2 Cette résistance s’affiche dans l’œuvre poétique de Pennequin. Recherches constantes d’une langue orale, néologismes, métaplasmes, répétitions, désarticulations syntaxiques, troncations lexicales ou encore élisions dénotent, à l’écrit comme dans ses performances2, une trivialité populaire, une langue organique et une action poétique éructée3, dans laquelle abondent les mentions du corps bas et la figure de l’idiot, notamment pour dévoiler « ce dont on ne veut pas entendre parler4 ». Propre aux topiques du rire, l’effet carnavalesque5, par instants pamphlétaire6, qui émane de ces deux ressorts traditionnels du comique, porte en germe une puissance indéniablement subversive. L’idiot obscène pennequennien inverse, en effet, la hiérarchie des valeurs. Sur le plan linguistique, il renouvelle les règles du langage en faisant entendre une voix autre. Celle-ci exhibe un langage de la chair et un refus sans pudeur des règles poétiques traditionnelles, expérimentant à cet égard la-voix-de-l’écrit, telle que la développe le poète Christian Prigent dans ses lectures publiques et enregistrées7. Il est également investi d’une valeur politique dont la portée sociale s’exprime aussi bien en registre comique que tragique. Paradoxalement, la figure de l’idiot obscène donne donc, dans la poésie-action8 de Pennequin, matière à penser. Elle se pose comme une forme de conscience-interrogeante qui remet en cause tous les problèmes du savoir cultivé, institué et académique dans des voies alternatives au livre.

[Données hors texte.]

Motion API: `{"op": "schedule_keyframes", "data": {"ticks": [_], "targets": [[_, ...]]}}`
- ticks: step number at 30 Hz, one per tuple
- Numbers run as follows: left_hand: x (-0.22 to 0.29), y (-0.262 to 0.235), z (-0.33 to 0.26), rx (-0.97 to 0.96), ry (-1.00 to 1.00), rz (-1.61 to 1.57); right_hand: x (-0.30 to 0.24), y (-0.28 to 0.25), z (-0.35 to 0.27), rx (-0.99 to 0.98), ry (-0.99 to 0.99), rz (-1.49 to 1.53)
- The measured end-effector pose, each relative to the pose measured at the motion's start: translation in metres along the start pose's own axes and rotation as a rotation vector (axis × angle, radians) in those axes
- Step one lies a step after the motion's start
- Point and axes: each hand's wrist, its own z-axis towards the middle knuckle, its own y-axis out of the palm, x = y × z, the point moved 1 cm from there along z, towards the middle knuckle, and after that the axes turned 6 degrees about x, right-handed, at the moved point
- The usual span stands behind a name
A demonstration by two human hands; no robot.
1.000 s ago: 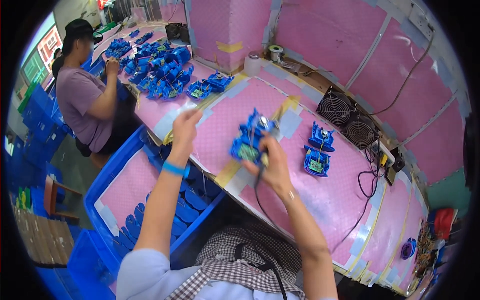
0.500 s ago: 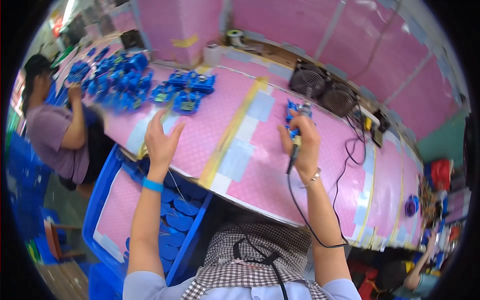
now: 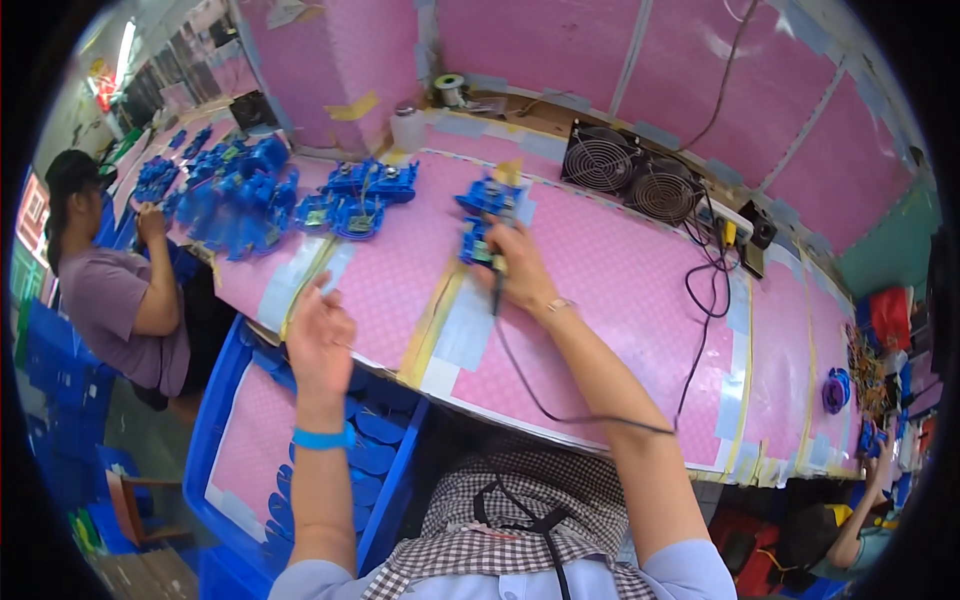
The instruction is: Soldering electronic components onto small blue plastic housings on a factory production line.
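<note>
My right hand (image 3: 520,265) is closed round the handle of a corded soldering iron (image 3: 499,280), with the black cable trailing back over the table to my forearm. Just beyond its fingers, blue plastic housings (image 3: 489,196) lie on the yellow and white tape strip; the hand partly covers them, and whether it also grips one is hidden. My left hand (image 3: 320,340), blurred a little, hovers over the table's front edge with loosely bent fingers apart and nothing visible in it. Beyond it sit more blue housings with green circuit boards (image 3: 358,215).
A large heap of blue housings (image 3: 235,195) covers the table's left end, near a person (image 3: 120,280) working there. Two black fans (image 3: 600,160), a wire spool (image 3: 450,90) and a white bottle (image 3: 408,130) line the back. Below left, a blue bin (image 3: 205,510) holds flat blue pieces.
My right hand has moved left with the soldering iron, and the blue housings near it now lie farther left. My left hand has drawn back slightly, its fingers more bent.
</note>
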Motion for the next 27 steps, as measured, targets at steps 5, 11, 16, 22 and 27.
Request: {"op": "schedule_keyframes", "data": {"ticks": [5,11,16,22,27], "targets": [[-0.054,0.027,-0.041,-0.246,-0.358,-0.217,-0.026,0.033,0.053,0.115,-0.055,0.101],[-0.076,0.044,-0.090,-0.088,-0.529,-0.114,-0.090,-0.088,-0.013,0.380,0.070,0.159],[-0.130,0.056,-0.087,-0.334,-0.723,-0.223,-0.100,-0.277,-0.131,0.976,0.288,-0.358],[-0.156,0.072,-0.119,-0.574,-0.635,0.278,-0.027,-0.490,-0.287,1.678,0.313,-0.514],[-0.136,0.041,-0.084,-0.648,-1.144,-0.380,0.046,-0.551,-0.335,1.435,0.708,-1.196]]}}
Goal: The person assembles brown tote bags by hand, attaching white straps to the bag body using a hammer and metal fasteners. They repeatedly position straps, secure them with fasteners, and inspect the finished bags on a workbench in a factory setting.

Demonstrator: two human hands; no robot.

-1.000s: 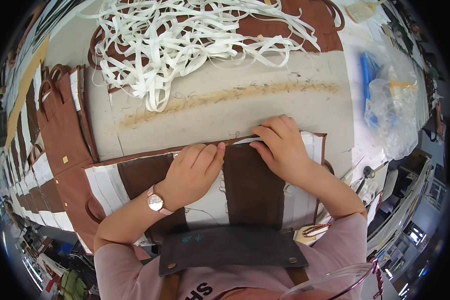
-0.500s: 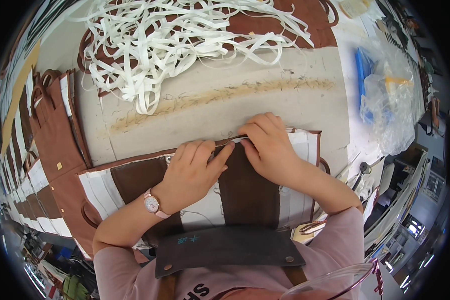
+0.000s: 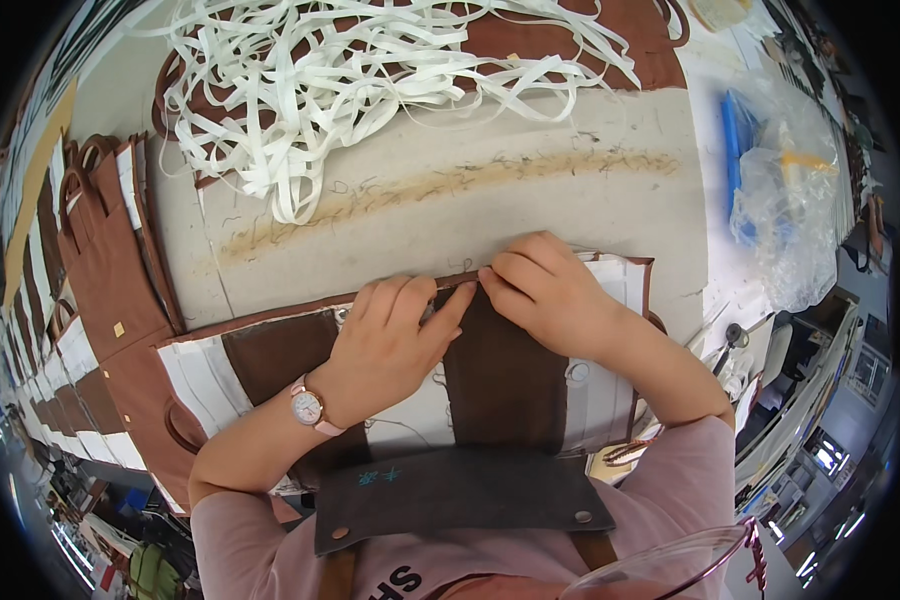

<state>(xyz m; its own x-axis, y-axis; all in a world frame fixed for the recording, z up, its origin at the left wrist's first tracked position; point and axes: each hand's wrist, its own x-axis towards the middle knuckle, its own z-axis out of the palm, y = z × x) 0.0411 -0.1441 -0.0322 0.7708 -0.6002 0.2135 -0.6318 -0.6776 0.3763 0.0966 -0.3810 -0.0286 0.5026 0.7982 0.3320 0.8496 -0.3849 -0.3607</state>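
Observation:
A flat brown leather bag panel with white strips lies in front of me, its far edge trimmed in reddish brown. My left hand is closed at that far edge, its index finger stretched along the trim. A small dark shiny thing shows under its curled fingers; I cannot make out what it is. Just to the right, my right hand pinches the same edge between thumb and fingers. The two hands' fingertips nearly meet. A loose thread curls beyond the edge there, and more threads hang over the panel's white part.
A tangled heap of white tape lies on brown leather pieces at the far side. Brown bag pieces with handles are stacked at the left. A yellowish glue streak crosses the table. Clear plastic bags lie at the right.
The white layer that showed at the parted edge between my hands is now covered, the trim pressed together. My right hand has shifted slightly to the right in the picture, along with the panel.

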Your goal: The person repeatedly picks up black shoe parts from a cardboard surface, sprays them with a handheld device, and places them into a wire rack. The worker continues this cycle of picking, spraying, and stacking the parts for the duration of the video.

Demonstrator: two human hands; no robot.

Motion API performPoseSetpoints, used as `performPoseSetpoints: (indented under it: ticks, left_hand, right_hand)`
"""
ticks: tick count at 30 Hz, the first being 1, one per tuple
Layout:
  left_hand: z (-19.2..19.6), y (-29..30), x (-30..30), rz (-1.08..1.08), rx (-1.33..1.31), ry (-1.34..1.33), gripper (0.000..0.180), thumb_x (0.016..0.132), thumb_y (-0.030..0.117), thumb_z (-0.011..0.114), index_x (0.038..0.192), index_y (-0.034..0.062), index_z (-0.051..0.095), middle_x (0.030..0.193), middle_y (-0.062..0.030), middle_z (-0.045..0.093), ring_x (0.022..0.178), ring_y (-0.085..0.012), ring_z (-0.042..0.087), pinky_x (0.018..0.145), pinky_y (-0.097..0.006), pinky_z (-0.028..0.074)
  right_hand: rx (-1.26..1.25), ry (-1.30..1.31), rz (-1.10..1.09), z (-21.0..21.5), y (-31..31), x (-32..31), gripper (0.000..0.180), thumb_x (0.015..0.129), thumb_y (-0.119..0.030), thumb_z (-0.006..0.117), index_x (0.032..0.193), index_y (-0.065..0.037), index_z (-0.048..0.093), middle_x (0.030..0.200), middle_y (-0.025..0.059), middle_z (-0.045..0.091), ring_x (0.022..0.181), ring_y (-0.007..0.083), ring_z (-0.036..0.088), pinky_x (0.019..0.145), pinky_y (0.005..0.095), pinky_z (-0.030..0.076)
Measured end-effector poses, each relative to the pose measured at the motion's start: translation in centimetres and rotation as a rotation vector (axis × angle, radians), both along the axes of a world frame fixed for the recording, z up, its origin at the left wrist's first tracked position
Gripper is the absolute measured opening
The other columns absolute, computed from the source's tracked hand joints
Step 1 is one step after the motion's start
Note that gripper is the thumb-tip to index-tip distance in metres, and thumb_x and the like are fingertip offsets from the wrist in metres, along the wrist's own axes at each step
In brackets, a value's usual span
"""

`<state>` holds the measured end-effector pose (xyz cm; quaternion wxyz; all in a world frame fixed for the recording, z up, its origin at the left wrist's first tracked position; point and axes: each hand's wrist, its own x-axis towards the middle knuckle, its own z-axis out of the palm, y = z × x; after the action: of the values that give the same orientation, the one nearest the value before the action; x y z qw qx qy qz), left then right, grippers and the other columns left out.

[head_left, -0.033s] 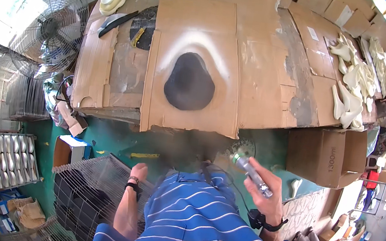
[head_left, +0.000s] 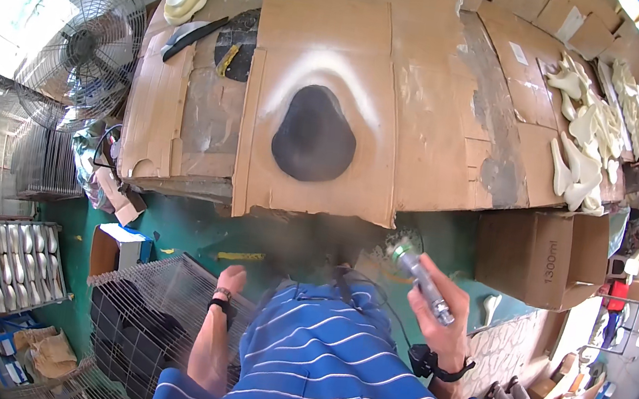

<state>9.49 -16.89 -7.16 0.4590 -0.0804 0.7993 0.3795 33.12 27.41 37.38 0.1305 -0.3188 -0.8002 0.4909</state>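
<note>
My right hand (head_left: pixel 441 308) is closed around a silver metal cylinder (head_left: pixel 430 288) with a green-ringed end. That end points up and left, toward the table's front edge. My left hand (head_left: pixel 232 278) is held low above a wire rack, its fingers curled in; whatever they may hold is hidden. Ahead, a dark grey rounded-triangular shape (head_left: pixel 314 134) lies on the cardboard (head_left: pixel 293 34) covering the table. A white arc of powdery coating (head_left: pixel 323 61) curves around its far side. Neither hand touches it.
Pale moulded pieces (head_left: pixel 589 114) are heaped at the table's right end. Below them stands a cardboard box (head_left: pixel 522 254). A large wire fan (head_left: pixel 80 47) is at the far left, above a rack of pale pieces (head_left: pixel 4 263). The wire rack (head_left: pixel 161 300) is beside my left arm.
The cylinder in my right hand has shifted slightly, its green-ringed end moving a little farther up and right. My left hand has hardly moved.
</note>
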Motion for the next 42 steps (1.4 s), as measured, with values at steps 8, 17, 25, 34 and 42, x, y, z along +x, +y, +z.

3 En s’en tenant à la genèse de l’œuvre poétique de Pennequin et, plus spécifiquement au poème « Lecture All-Over9 », cet article se propose de présenter les principaux aspects de son idiolecte obscène et de comprendre la façon dont il performe. Sous l’aspect familier de la langue pennequenienne se dévoile une thématique des plus savantes, d’un ordre anti-philosophique, qui, dans la lignée d’Antonin Artaud, interroge les concepts d’être et d’étant, de non-être et de néant. En somme cet article s’intéressera à la manière dont sa poésie-action traite de la question de l’homme dans ce qu’il a de plus surhumain et d’inhumain. En tant qu’acte politique, celle-ci renvoie au désir de rabaisser au bas corporel la pensée, le monde et les pouvoirs en place. À l’écoute du sensible, l’homme ne serait ainsi plus cette « bête à parler et à tournoyer » aveuglément « dans la caverne10 », mais celui qui pressent, « le génie dans ses pieds11 ». 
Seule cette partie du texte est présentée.